Japan Update: Riding the Wage Waves

The recent significant change in approach, marked by major Japanese corporations committing to unprecedented pay increases, has sparked optimism that the traditionally conservative stance of employers in the country towards salary expenditure may be evolving. This shift in dynamics follows a prolonged period of three decades characterized by low inflation and nominal wage growth. It coincides with anticipation surrounding a forthcoming Bank of Japan policy meeting, where the prospect of substantial reform is now under serious consideration. It is widely anticipated that the Bank of Japan (BOJ) will shift its policy in the meeting this week and introduce a hike in interest rates.

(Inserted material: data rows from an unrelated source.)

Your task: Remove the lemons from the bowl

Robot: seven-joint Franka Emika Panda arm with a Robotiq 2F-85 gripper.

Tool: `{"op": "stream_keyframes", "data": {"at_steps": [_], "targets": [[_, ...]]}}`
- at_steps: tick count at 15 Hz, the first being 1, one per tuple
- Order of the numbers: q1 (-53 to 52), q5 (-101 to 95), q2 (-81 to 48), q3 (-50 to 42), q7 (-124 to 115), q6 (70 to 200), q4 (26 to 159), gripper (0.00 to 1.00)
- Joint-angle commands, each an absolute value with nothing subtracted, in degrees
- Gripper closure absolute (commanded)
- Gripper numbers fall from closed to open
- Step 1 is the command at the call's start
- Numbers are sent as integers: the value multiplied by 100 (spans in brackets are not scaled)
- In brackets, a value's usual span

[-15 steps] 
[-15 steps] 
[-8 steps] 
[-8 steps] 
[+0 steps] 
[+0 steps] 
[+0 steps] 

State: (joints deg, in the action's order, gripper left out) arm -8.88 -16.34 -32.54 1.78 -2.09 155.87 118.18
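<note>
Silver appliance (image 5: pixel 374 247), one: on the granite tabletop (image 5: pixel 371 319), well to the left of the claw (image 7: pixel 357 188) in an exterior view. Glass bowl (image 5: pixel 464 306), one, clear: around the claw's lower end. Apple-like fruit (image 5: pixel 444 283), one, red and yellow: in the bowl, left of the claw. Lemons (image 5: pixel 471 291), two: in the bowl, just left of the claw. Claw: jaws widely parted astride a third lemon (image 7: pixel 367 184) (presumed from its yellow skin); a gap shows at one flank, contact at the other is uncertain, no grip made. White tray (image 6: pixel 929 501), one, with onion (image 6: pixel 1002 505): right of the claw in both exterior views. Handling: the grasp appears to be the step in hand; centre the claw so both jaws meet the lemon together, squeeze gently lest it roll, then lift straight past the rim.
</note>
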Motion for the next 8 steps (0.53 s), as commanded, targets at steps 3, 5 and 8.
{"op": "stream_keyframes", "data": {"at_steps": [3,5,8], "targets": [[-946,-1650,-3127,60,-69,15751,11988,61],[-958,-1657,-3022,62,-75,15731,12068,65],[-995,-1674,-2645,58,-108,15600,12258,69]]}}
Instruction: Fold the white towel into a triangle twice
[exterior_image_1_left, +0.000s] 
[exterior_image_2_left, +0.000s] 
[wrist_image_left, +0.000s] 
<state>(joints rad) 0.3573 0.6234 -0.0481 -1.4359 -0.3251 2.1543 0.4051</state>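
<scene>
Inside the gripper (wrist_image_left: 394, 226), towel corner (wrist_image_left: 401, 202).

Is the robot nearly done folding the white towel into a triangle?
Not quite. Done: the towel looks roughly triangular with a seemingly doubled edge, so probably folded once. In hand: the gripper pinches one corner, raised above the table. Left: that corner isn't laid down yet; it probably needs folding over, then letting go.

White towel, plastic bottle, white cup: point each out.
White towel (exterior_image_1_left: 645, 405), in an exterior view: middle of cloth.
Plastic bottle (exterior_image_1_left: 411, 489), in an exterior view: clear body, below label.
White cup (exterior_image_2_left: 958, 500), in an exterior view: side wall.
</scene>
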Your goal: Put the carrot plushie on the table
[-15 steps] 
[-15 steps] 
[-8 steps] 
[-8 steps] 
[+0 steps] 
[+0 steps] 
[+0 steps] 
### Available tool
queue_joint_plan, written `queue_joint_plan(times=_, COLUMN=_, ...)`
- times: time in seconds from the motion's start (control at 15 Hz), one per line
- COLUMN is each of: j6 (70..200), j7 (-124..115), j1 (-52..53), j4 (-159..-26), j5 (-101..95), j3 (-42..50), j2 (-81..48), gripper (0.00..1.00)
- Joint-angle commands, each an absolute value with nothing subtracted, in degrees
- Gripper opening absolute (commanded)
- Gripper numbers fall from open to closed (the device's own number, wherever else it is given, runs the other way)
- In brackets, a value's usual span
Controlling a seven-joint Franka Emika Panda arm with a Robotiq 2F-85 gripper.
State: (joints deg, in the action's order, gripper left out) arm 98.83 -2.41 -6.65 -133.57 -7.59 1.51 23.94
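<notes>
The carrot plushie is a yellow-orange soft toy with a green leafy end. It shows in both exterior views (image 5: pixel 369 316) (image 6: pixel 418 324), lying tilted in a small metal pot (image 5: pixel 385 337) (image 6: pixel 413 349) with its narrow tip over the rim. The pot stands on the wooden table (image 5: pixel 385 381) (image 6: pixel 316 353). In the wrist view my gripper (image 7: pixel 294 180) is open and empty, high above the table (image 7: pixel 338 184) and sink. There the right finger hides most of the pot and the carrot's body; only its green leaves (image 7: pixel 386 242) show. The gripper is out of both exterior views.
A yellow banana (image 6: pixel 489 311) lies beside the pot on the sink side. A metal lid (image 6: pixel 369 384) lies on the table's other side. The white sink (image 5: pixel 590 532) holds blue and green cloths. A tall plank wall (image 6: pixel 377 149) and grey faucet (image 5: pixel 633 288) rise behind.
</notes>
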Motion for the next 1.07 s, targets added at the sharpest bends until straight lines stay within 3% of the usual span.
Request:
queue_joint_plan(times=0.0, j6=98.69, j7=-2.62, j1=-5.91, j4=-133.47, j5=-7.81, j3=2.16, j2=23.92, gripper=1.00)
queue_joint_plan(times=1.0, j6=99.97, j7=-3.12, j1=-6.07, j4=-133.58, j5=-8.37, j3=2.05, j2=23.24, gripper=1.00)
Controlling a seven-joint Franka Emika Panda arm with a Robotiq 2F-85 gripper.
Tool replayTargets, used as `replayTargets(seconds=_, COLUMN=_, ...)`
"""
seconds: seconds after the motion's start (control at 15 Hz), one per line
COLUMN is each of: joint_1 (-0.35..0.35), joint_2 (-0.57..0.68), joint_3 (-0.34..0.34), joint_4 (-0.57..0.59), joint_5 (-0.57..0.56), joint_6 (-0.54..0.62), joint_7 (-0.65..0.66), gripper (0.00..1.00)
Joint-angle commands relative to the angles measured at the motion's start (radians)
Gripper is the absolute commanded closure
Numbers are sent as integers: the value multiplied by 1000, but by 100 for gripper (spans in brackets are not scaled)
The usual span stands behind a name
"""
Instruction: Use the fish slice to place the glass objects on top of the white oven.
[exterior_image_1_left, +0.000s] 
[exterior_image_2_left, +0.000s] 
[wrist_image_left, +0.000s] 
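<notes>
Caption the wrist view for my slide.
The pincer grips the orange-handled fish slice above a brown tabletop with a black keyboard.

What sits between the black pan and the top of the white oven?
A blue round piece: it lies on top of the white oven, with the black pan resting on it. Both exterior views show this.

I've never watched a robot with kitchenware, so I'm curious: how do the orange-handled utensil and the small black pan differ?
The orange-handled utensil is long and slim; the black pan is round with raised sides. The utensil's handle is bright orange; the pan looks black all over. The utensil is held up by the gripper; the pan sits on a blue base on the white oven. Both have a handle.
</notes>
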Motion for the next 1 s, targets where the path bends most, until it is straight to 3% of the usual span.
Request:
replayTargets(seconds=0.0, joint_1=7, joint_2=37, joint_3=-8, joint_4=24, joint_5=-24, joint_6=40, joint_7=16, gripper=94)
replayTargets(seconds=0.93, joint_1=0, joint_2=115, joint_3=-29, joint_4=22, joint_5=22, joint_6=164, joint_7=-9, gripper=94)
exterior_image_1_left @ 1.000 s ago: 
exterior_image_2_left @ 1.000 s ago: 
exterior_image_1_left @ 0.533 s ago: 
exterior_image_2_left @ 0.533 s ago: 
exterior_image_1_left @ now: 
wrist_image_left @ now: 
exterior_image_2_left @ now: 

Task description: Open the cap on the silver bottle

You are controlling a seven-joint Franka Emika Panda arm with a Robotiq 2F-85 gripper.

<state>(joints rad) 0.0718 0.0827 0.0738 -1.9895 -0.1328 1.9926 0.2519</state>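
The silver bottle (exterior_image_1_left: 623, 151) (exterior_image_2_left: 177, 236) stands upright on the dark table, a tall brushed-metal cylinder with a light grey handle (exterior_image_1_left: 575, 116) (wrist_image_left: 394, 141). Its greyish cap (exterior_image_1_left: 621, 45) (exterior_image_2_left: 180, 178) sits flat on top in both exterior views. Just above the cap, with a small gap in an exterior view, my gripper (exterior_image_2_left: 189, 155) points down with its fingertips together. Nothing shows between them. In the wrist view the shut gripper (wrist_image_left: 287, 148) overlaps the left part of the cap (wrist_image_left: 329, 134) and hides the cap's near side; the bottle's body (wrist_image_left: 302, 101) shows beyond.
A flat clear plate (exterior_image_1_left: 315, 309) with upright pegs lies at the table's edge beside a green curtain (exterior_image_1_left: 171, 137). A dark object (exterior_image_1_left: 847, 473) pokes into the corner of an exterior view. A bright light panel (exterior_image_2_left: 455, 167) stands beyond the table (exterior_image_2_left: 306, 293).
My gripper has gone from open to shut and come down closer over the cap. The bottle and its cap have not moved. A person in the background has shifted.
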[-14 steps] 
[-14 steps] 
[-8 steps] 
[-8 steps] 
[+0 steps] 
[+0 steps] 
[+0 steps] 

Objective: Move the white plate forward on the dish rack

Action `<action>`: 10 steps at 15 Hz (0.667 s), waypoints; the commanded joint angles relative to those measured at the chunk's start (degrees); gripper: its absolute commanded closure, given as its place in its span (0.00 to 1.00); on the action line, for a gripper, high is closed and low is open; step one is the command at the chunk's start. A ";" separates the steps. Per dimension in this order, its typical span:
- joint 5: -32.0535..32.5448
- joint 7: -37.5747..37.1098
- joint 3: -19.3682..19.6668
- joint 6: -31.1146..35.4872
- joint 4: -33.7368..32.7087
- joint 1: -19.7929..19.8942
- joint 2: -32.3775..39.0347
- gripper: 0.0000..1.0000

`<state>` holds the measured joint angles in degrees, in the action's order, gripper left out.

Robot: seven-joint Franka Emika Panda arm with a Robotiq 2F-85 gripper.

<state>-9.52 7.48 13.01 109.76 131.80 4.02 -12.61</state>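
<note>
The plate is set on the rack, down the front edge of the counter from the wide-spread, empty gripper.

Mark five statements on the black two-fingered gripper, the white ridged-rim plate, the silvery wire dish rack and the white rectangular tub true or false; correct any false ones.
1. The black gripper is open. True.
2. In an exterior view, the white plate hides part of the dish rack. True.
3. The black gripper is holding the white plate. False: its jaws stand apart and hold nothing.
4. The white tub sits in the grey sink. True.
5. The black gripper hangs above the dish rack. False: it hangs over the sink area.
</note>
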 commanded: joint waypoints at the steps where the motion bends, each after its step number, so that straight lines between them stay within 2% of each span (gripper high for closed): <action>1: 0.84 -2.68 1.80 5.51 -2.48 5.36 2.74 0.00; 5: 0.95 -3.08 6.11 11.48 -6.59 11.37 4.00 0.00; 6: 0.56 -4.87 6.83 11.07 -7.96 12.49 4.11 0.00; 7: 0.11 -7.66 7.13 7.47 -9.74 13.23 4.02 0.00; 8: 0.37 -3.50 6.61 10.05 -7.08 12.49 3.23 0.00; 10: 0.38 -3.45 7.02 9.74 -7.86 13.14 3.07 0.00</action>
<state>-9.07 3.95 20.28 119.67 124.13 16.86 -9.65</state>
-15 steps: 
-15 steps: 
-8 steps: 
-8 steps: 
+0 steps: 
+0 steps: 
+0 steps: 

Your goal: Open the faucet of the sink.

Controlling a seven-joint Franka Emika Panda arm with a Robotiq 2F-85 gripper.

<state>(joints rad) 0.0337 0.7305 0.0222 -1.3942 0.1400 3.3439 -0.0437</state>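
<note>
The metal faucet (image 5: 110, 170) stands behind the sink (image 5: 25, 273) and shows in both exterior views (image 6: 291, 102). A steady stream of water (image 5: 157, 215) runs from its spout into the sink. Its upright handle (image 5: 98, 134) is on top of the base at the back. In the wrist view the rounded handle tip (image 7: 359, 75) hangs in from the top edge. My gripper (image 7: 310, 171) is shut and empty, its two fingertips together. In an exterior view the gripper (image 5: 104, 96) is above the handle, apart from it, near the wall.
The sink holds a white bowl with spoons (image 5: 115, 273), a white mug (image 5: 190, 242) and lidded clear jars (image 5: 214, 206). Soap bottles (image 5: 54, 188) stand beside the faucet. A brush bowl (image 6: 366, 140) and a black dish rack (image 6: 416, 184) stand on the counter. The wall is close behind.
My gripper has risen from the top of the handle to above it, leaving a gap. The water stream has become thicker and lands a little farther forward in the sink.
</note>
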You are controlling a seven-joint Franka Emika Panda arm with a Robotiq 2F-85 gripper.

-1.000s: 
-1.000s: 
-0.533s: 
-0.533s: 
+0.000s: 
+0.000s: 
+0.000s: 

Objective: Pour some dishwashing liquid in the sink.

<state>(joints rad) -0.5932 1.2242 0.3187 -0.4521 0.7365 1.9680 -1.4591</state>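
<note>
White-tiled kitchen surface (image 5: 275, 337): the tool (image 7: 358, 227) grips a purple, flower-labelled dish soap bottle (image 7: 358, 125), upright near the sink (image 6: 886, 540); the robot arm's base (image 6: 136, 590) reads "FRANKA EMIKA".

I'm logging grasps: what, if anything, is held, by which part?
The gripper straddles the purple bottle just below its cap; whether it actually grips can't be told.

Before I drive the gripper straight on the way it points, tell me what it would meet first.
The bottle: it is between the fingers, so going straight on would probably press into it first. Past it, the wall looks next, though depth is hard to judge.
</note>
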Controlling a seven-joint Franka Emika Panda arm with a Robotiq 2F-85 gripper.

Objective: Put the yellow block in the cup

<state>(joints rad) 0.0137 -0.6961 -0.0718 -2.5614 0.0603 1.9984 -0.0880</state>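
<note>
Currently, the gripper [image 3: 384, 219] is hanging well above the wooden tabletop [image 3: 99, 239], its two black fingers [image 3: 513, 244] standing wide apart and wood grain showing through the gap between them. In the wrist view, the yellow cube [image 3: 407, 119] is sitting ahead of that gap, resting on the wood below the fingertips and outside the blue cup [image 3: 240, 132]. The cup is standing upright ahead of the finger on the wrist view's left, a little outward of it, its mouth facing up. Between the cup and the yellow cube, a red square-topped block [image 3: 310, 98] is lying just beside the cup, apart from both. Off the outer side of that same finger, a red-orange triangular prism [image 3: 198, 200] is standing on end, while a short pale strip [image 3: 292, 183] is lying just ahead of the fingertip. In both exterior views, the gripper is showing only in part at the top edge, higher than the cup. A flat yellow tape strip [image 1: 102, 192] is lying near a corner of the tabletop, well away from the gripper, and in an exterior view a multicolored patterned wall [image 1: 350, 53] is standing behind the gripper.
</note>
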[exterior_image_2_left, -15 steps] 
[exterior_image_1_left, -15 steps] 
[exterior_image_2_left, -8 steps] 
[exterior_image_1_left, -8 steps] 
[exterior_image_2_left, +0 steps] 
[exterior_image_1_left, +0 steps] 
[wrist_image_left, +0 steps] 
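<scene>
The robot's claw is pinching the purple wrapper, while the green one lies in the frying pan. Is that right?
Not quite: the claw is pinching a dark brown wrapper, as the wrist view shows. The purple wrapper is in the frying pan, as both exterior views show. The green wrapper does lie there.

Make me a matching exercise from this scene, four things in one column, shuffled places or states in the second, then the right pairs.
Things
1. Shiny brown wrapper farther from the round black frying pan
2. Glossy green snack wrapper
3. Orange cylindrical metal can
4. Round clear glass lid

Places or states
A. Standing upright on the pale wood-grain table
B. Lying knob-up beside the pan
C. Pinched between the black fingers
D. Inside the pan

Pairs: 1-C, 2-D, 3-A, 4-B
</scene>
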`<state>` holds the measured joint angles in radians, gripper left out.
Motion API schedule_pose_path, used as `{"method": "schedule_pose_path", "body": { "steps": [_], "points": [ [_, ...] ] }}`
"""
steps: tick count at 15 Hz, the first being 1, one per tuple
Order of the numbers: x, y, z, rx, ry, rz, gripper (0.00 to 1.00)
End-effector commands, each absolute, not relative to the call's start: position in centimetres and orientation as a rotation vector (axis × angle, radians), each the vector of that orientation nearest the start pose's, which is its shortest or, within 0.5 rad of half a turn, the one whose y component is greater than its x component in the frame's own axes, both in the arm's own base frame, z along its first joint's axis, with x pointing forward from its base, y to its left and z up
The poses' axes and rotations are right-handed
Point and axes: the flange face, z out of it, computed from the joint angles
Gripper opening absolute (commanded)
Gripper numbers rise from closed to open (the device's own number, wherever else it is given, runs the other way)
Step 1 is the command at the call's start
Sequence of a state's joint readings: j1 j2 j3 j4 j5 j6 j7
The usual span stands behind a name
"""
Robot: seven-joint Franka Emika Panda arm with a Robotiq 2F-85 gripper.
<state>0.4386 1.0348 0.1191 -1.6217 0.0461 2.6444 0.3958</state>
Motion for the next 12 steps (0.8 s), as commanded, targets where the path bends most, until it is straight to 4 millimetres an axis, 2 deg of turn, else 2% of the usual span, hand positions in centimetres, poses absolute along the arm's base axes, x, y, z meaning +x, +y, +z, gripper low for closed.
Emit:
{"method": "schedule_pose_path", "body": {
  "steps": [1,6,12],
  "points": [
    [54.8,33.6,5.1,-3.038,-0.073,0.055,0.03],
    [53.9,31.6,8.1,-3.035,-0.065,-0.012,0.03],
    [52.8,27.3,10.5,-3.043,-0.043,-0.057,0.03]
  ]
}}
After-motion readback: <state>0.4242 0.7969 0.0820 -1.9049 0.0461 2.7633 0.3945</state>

The resurgence of these wage negotiations aligns with Prime Minister Fumio Kishida’s focus on addressing years of stagnant wage growth. With Japan’s labour market tightening, domestic companies are under pressure to enhance wages to attract and retain talent, especially among younger employees. While influential companies like Toyota Motor lead the way, it’s important to recognize that a big portion of the workforce is employed by small and medium-sized enterprises. While progress is being made, there is still much to be done.

Despite the wage increases, real wages, adjusted for inflation, have continued to decline for 22 consecutive months. To outpace inflation, nominal wages must accelerate by more than 0.5%, necessitating wage hikes of at least 4.5% in upcoming negotiations. The sustainability of these wage increases, particularly for smaller and medium-sized firms, remains uncertain due to their limited bargaining power to offset higher labour costs.

Meanwhile, the maritime industries in Japan are confronting challenges that impact their operations and profitability, notably the surging labour costs. This upward trend poses a significant challenge to the bottom line, especially for labour-intensive industries like ship construction. While currency depreciation has provided some much-needed relief for the ship construction business, particularly as shipbuilding contracts are denominated in US Dollars, this dynamic could shift once the BOJ begins hiking interest rates. Currency fluctuations add complexity and heighten the difficulty for domestic maritime enterprises in effectively mitigating currency-related risks.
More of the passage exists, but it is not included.